"So--is your responsibility over? Do you inflict the wounds and leave it to others to heal them?"
"Not wounds, Bishop Peregrino. Surgery. And if I can help to heal the pain afterward, then yes, I stay and help. I have no anesthesia, but I do try for antisepsis."
"You should have been a priest, you know."
"Younger sons used to have only two choices. The priesthood or the military. My parents chose the latter course for me."
"A younger son. Yet you had a sister. And you lived in the time when population controls forbade parents to have more than two children unless the government gave special permission. They called such a child a Third, yes?"
"You know your history."
"Were you born on Earth, before starflight?"
"What concerns us, Bishop Peregrino, is the future of Lusitania, not the biography of a speaker for the dead who is plainly only thirty-five years old."
"The future of Lusitania is my concern, Speaker Andrew, not yours."
"The future of the humans on Lusitania is your concern, Bishop. I'm concerned with the pequeninos as well."
"Let's not compete to see whose concern is greater."
The secretary opened the door again, and Bosquinha, Dom Cristao, and Dona Crista came in. Bosquinha glanced back and forth between the Bishop and the Speaker.
"There's no blood on the floor, if that's what you're looking for," said the Bishop.
"I was just estimating the temperature," said Bosquinha.
"The warmth of mutual respect, I think," said the Speaker. "Not the heat of anger or the ice of hate."
"The Speaker is a Catholic by baptism, if not by belief," said the Bishop. "I blessed him, and it seems to have made him docile."
"I've always been respectful of authority," said the Speaker.
"You were the one who threatened us with an Inquisitor," the Bishop reminded him. With a smile.
The Speaker's smile was just as chilly. "And you're the one who told the people I was Satan and they shouldn't talk to me."
While the Bishop and the Speaker grinned at each other, the others laughed nervously, sat down, waited.
"It's your meeting, Speaker," said Bosquinha.
"Forgive me," said the Speaker. "There's someone else invited. It'll make things much simpler if we wait a few more minutes for her to come."
Ela found her mother outside the house, not far from the fence. A light breeze that barely rustled the capim had caught her hair and tossed it lightly. It took a moment for Ela to realize why this was so startling. Her mother had not worn her hair down in many years. It looked strangely free, all the more so because Ela could see how it curled and bent where it had been so long forced into a bun. It was then that she knew that the Speaker was right. Mother would listen to his invitation. Whatever shame or pain tonight's speaking might have caused her, it led her now to stand out in the open, in the dusk just after sunset, looking toward the piggies' hill. Or perhaps she was looking at the fence. Perhaps remembering a man who met her here, or somewhere else in the capim, so that unobserved they could love each other. Always in hiding, always in secret. Mother is glad, thought Ela, to have it known that Libo was her real husband, that Libo is my true father. Mother is glad, and so am I.

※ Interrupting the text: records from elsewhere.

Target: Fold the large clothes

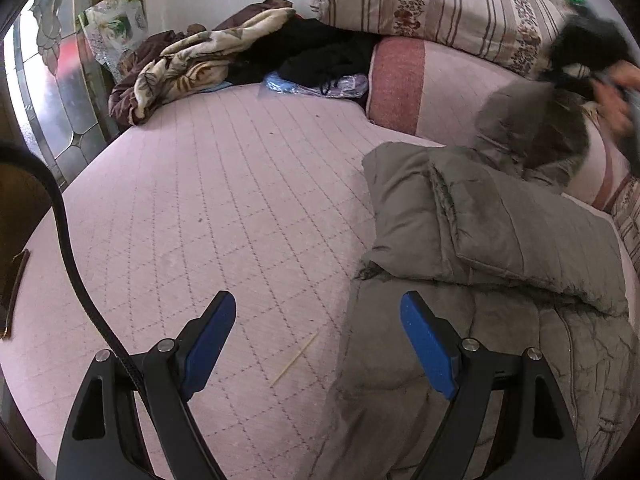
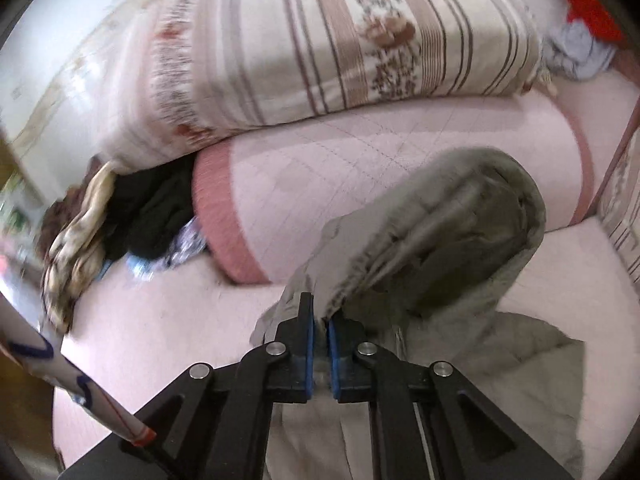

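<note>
A grey padded jacket [image 1: 500, 240] lies on the pink quilted bed [image 1: 224, 200], partly folded, with a sleeve laid across its body. My left gripper [image 1: 316, 300] hovers open over the jacket's left edge; its right finger is above the fabric, its left above bare bed. Nothing is between its pads. In the right wrist view my right gripper [image 2: 320, 314] is shut on an edge of the jacket's hood [image 2: 460, 232], which stands lifted and blurred in front of it. The left wrist view shows a blurred hand [image 1: 616, 96] up by the raised hood [image 1: 536, 128].
A striped floral quilt [image 1: 432, 4] rests on a pink bolster roll [image 1: 440, 92] at the back. A pile of dark and patterned clothes [image 1: 224, 60] lies at the back left. A thin wooden stick [image 1: 294, 360] lies on the bed near my left gripper. A glass door [image 1: 52, 92] stands at left.
</note>
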The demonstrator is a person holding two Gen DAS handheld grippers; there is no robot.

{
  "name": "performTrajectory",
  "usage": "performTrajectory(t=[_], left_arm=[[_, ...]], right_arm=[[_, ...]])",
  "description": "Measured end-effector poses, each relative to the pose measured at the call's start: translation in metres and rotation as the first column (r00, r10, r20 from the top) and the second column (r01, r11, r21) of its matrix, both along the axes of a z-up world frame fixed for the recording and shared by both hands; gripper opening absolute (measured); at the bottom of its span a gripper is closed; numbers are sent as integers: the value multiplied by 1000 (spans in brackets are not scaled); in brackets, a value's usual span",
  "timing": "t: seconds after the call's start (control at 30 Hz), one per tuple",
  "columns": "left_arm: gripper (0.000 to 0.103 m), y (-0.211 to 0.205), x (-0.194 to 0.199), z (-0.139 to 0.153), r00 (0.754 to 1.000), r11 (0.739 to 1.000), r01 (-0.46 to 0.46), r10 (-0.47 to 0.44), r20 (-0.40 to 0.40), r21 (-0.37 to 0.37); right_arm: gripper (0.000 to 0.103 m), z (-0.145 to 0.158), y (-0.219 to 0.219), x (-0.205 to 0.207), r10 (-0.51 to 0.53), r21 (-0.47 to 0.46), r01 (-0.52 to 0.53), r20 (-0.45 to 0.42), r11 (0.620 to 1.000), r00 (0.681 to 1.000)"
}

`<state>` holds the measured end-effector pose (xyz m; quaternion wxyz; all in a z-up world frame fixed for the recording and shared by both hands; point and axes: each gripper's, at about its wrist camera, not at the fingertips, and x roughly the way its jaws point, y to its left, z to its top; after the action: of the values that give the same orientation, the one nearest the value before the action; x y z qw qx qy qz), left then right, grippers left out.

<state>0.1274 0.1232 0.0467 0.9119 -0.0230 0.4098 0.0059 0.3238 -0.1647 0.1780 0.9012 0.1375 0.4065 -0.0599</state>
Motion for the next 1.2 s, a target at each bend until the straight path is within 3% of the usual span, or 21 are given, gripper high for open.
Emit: performTrajectory(t=[0.17, 0.37, 0.47, 0.6, 0.77, 0.97, 1.07, 1.2], left_arm=[[84, 19, -2, 9, 1000, 999, -26, 26, 7, -37], [84, 43, -6, 19, 997, 994, -76, 78, 16, -75], [84, 43, -9, 22, 996, 994, -77, 79, 28, -81], [84, 32, -14, 22, 997, 998, -60, 60, 41, -7], [84, 33, -22, 33, 995, 998, -68, 67, 77, 11], [84, 36, -32, 35, 994, 997, -74, 70, 88, 34], [84, 39, -35, 36, 993, 996, -80, 77, 90, 25], [84, 42, -34, 36, 993, 996, -89, 88, 79, 8]], right_arm=[[6, 12, 15, -98, 86, -5, -86, 16, 996, 996], [6, -31, 29, -184, 99, 37, -98, -37, 995, 994], [6, -67, 37, -193, 87, 76, -80, -96, 994, 992], [0, -102, 49, -185, 122, 77, -111, -159, 991, 980], [1, -123, 63, -183, 150, 13, -151, -218, 988, 964], [3, -95, 59, -220, 172, -26, -181, -205, 983, 964], [4, -63, 45, -235, 150, -56, -160, -144, 986, 978], [10, -8, 23, -221, 59, -155, -60, -7, 986, 998]])
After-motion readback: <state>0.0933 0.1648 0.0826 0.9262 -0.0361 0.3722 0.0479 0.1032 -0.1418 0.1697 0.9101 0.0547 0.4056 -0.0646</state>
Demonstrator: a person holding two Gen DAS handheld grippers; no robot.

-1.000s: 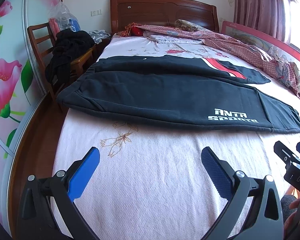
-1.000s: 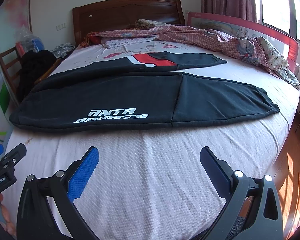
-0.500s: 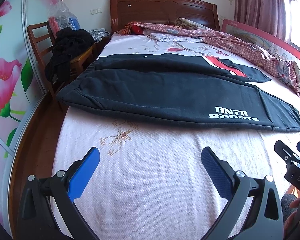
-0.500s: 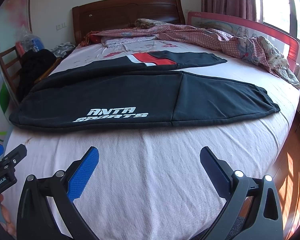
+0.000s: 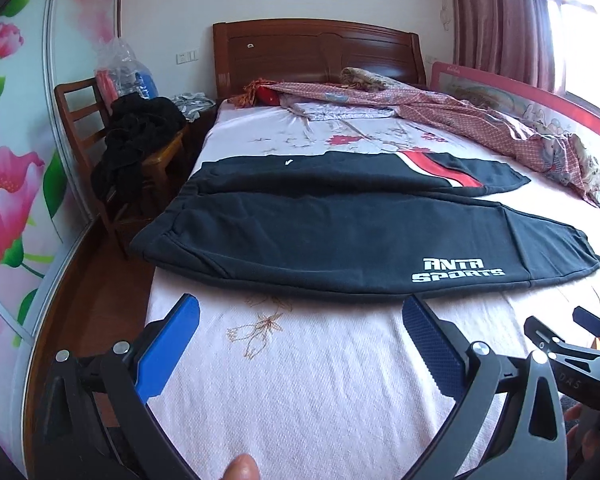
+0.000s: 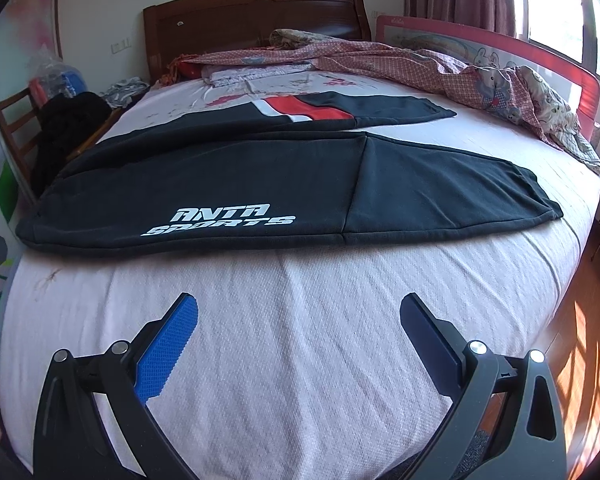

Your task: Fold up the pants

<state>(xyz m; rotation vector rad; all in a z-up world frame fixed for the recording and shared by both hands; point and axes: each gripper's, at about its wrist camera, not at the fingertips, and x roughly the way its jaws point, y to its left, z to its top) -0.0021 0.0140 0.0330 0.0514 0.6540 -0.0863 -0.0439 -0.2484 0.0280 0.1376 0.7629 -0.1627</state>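
Observation:
Black pants (image 5: 340, 236) (image 6: 260, 184) lie spread flat across the pink bed (image 5: 300, 380) (image 6: 300, 300), waistband at the left edge, leg cuffs to the right. The near leg carries white "ANTA SPORTS" lettering (image 5: 458, 270) (image 6: 220, 220); the far leg has a red and white stripe (image 5: 440, 168) (image 6: 296, 110). My left gripper (image 5: 300, 312) is open above the bare sheet, short of the near leg's edge. My right gripper (image 6: 299, 312) is open too, just before the same leg, nothing between its fingers. The right gripper's body (image 5: 572, 356) shows at the lower right of the left wrist view.
A wooden chair (image 5: 100, 128) heaped with dark clothes (image 5: 136, 140) stands left of the bed. A crumpled patterned quilt (image 5: 480, 120) (image 6: 460, 72) lies along the far right, against a red bed rail (image 6: 540, 56). The wooden headboard (image 5: 316, 52) is at the back. Wooden floor (image 6: 580, 320) lies on both sides.
Both grippers have moved slightly closer to the pants and tilted down a little; the pants lie unchanged and both stay open.

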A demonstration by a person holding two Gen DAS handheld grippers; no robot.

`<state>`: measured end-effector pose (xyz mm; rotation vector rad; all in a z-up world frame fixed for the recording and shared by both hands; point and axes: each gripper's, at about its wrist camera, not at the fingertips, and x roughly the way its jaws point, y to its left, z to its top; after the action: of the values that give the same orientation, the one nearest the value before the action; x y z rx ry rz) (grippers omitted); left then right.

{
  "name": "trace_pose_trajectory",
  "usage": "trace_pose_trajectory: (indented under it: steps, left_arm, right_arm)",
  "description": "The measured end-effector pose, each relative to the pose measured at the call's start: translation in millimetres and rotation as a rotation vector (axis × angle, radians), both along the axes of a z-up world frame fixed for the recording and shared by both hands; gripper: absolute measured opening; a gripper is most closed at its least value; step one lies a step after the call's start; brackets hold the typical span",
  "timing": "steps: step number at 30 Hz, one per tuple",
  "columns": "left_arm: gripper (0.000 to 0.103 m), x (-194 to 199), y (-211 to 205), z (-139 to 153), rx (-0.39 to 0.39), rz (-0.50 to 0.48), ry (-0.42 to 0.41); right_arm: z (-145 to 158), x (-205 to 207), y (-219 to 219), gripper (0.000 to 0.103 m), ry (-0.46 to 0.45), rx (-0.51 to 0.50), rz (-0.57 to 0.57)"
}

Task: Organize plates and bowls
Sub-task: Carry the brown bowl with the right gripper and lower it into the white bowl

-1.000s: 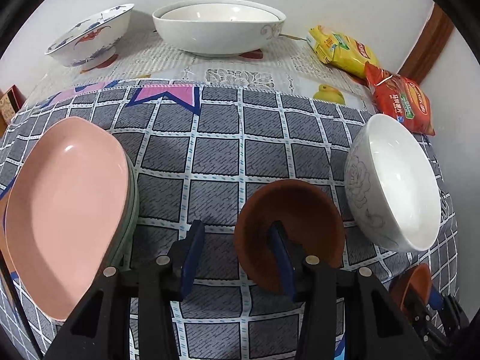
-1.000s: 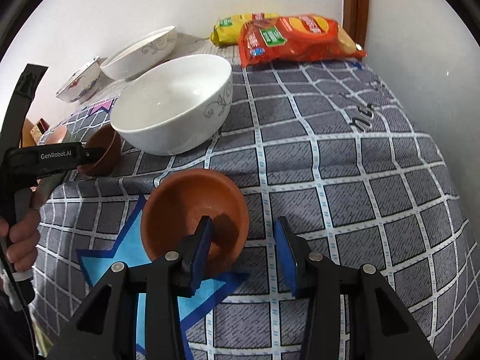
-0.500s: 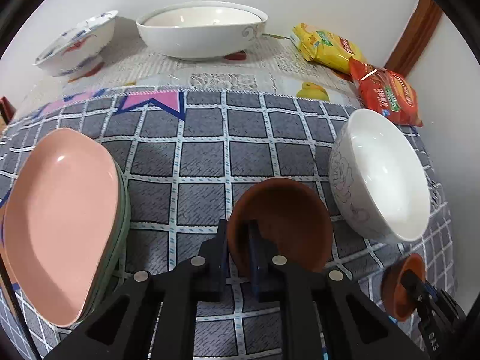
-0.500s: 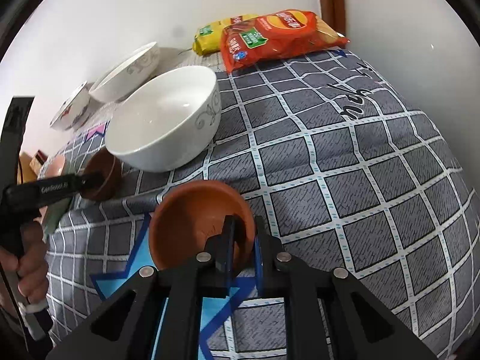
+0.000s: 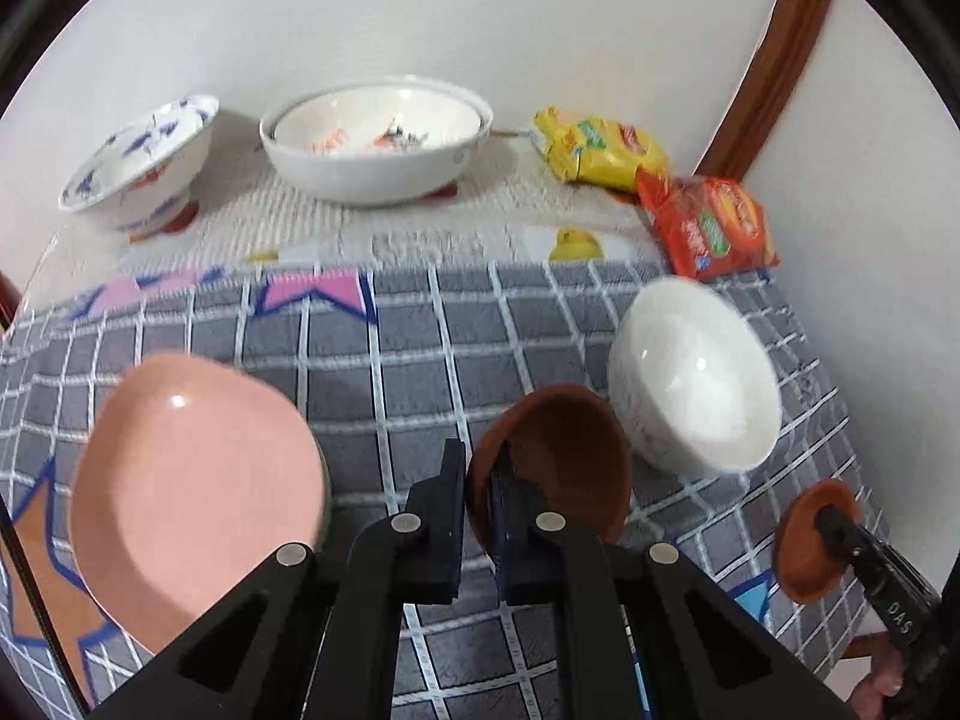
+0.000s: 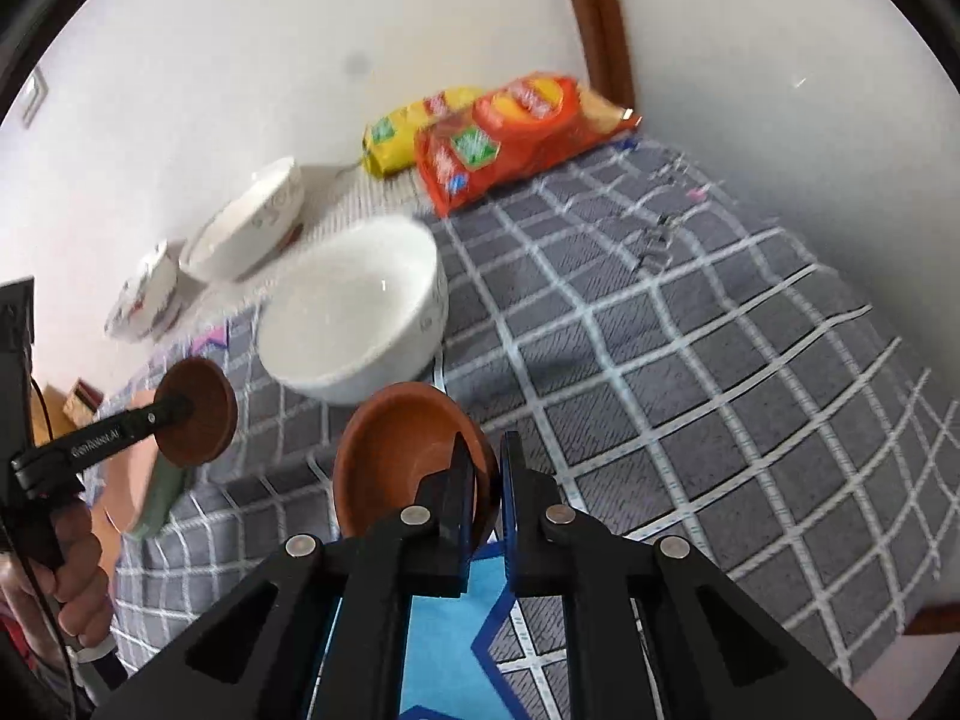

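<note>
My left gripper (image 5: 480,468) is shut on the near rim of a small dark brown bowl (image 5: 564,468), lifted off the checked cloth. The right wrist view shows that same bowl (image 6: 201,414) in the left gripper (image 6: 180,405). My right gripper (image 6: 486,462) is shut on the rim of a second, lighter brown bowl (image 6: 402,456), also raised; it shows again as the lighter bowl (image 5: 810,540) at lower right in the left wrist view. A plain white bowl (image 5: 696,378) sits between the two. A pink plate (image 5: 192,480) lies on a green one at left.
At the back by the wall stand a wide white bowl (image 5: 378,144) and a blue-patterned bowl (image 5: 144,162). Yellow (image 5: 600,150) and red (image 5: 708,228) snack bags lie at the back right. A person's hand (image 6: 78,570) holds the left gripper's handle. Wooden door trim (image 5: 774,54) rises at the corner.
Both grippers closed on the rims of their brown bowls, then lifted them off the cloth. Both views rose and rolled, showing more of the wall.
</note>
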<state>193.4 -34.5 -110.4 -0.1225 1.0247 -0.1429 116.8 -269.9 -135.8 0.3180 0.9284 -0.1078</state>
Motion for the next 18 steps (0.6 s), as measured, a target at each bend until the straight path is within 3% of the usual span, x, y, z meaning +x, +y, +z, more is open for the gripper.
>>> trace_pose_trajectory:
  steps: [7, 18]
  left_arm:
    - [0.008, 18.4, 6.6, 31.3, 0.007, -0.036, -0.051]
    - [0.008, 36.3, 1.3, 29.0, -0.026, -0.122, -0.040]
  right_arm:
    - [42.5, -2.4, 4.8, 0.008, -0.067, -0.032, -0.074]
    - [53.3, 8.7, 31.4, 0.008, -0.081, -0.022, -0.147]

Mother did not turn to look at her, though she surely could hear Ela's approach through the noisy grass. Ela stopped a few steps away.
"Mother," she said.
"Not a herd of cabra, then," said Mother. "You're so noisy, Ela."
"The Speaker. Wants your help."
"Does he."
Ela explained what the Speaker had told her. Mother did not turn around. When Ela was finished, Mother waited a moment, and then turned to walk over the shoulder of the hill. Ela ran after her, caught up with her. "Mother," said Ela. "Mother, are you going to tell him about the Descolada?"
"Yes."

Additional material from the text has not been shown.